I wondered if it could use the selected annotation direct from the CAS document, rather than the UI model? Given you wouldnt be able to change the UI feature field values without them being persisted, the annotation from the CAS would be up to date and avoid the need to work out any difference between the model representation. I gave it a quick try, retrieving the AnnotationFS in actionApplyToSelectedResults for the selected annotation and then passing it in the bulk operation. Then in featureValuesMatchCurrentState it was just a case of retrieving the feature from the pair of annotations (based on the model to get the feature name). It looked like it worked for the most part, I had some count differences between results and the number created but i think this was due to duplicate (and maybe also missing) indexing issues. Atter a reindex i was able to do a few more across a corpus and it seemed to work.
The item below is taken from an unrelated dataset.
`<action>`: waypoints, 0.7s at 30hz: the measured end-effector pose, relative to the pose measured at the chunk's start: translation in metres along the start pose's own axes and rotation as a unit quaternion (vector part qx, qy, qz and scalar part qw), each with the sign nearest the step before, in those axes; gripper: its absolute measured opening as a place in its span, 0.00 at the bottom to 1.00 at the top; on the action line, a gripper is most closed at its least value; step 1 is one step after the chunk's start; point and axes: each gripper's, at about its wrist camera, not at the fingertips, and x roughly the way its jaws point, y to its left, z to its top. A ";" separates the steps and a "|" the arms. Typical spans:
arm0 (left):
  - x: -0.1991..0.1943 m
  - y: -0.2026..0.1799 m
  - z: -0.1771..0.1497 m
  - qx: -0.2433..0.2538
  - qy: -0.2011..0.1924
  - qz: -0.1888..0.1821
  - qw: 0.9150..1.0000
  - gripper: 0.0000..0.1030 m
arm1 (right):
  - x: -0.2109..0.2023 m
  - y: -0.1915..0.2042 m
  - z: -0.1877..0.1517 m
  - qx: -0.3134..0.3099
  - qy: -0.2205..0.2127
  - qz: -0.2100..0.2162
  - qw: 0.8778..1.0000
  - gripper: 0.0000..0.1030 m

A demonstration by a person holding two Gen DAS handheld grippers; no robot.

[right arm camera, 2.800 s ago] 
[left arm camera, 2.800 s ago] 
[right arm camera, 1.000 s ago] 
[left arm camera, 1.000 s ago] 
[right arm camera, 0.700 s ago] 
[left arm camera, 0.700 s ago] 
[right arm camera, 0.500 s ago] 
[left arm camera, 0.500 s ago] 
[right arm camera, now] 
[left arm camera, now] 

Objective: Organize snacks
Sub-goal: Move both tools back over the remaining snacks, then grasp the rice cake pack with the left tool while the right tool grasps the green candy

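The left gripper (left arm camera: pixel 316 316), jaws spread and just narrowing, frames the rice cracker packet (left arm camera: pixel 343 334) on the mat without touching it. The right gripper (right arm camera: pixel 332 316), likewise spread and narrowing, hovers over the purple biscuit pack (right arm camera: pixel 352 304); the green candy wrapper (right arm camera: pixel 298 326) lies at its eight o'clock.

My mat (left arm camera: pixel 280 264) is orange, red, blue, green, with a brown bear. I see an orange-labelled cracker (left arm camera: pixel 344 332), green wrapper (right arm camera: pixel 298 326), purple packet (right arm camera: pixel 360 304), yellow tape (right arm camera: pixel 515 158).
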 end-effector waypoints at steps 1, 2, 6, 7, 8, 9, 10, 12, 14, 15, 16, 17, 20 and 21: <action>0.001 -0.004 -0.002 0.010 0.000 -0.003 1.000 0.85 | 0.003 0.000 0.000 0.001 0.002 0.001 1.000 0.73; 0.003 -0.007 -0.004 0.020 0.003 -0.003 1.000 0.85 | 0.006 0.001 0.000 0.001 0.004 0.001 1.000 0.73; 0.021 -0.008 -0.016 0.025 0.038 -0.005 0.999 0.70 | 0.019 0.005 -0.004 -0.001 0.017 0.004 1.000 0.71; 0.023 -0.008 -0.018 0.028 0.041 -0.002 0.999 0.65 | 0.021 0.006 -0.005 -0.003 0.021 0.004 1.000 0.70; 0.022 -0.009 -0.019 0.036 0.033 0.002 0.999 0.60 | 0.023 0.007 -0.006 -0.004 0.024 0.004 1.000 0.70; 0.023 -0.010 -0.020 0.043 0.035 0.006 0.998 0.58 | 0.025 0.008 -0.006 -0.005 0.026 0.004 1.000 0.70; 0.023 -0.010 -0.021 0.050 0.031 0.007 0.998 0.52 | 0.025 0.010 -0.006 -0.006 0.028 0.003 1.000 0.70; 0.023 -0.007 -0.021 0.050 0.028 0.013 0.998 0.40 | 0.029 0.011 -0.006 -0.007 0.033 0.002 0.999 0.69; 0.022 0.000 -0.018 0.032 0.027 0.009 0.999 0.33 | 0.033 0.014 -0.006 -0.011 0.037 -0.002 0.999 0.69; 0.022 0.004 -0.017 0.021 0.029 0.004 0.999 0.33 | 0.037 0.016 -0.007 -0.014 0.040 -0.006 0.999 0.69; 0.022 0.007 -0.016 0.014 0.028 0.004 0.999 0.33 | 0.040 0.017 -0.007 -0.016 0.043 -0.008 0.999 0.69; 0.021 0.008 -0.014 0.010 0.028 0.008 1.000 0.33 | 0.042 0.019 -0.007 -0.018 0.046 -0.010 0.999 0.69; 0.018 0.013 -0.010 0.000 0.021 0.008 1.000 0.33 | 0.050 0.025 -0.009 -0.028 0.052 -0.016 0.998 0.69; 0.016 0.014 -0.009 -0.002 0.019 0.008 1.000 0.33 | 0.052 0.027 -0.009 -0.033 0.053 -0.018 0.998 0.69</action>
TBH I think that slot features should be completely ignored when comparing annotations for the purpose of bulk-annotation. And not only for comparing, but also for applying. I think the case that a user really want to annotate all matches with the same slot fillers as the original is pretty rare if at all existant.
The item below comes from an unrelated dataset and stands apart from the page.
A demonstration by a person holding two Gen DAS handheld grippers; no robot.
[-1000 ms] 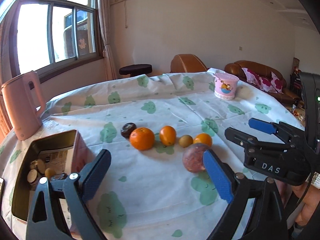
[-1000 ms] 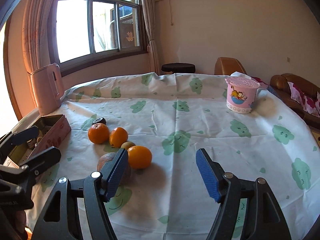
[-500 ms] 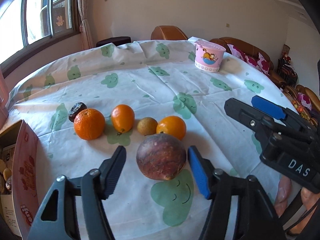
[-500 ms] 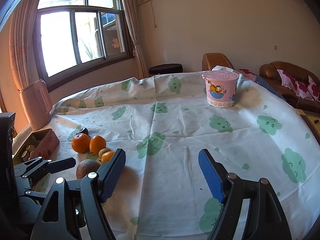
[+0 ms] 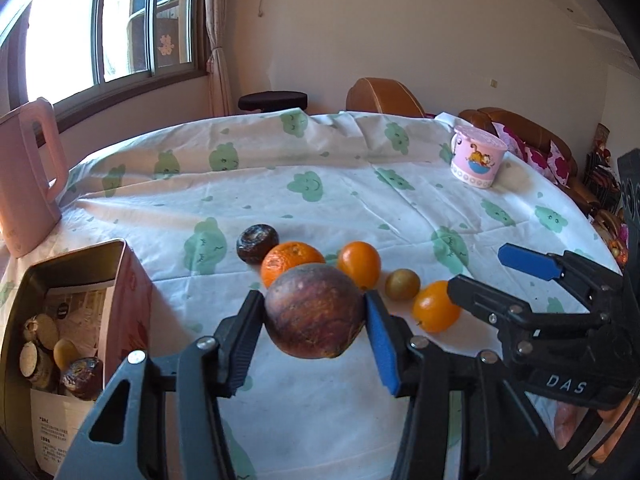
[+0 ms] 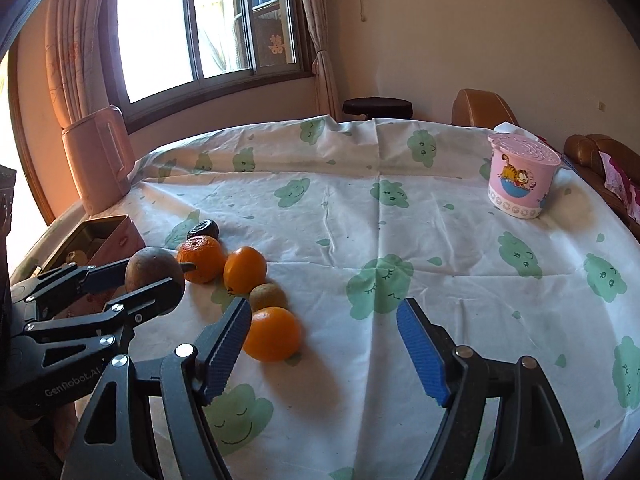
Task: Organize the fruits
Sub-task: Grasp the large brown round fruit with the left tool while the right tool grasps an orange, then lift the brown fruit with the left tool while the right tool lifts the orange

It might be the case you need some control as to whether to ignore them or not, so you could filter down, if that's possible with the query to match those with or without the link feature it could be done that way. But yes in general ignoring them might be useful.
In terms of ensuring the feature matching works in general would a switch to using the CAS AnnotationFS rather than UI model be worth considering (I dont know whether there might be other layer setups or conditions where the model may differ in a similar way), I could put a PR together for the change I made if its of interest?
I believe that optimally, semantic operations (such as comparisons) should be performed on the converted values from the adapters and not directly on the CAS objects. This indirection allows us to smooth over details such as order of elements in arrays if desired - also as you have pointed out, checking equality directly on the FSArrays isn't necessarily working well.
Array item order has the potential to need sorting which like you say the adapter can do. In this case though the problem was the UI model had the extra unfilled slot in the array as an item, but this is not going through the adapter either, so it might need some transformation as well to match behaviours.
Your PR resolves the duplicates and I opened another issue for excluding slot feature from comparison. If we need a flag to include them again, when we should have yet another issue for that flag - but let's wait until anybody actually needs it. I think that for the time being should resolve this issue. Thanks for the PR!
Describe the bug When creating multiple annotations from a search (based on words) and the layer being used for the selected annotation is configured to use a link feature it creates two annotations per span in the search results. In the case of the selected annotation it also gets two new instances. If you enable "Override existing Annotations" then you get a single new instance and the selected one gets no additional ones.
When you try the delete you have to disable the "Delete only matching feature values" otherwise it fails to match the newly created ones.
To Reproduce Steps to reproduce the behavior: 1.Create a layer using a link feature
Expected behavior The same behaviour as when you do not use a link feature
Please complete the following information:
Additional context I suspect its some kind of equality check on the object when using a link feature, although this doesn't quite explain why you get double every time unless its causing some issue with the search and matching results.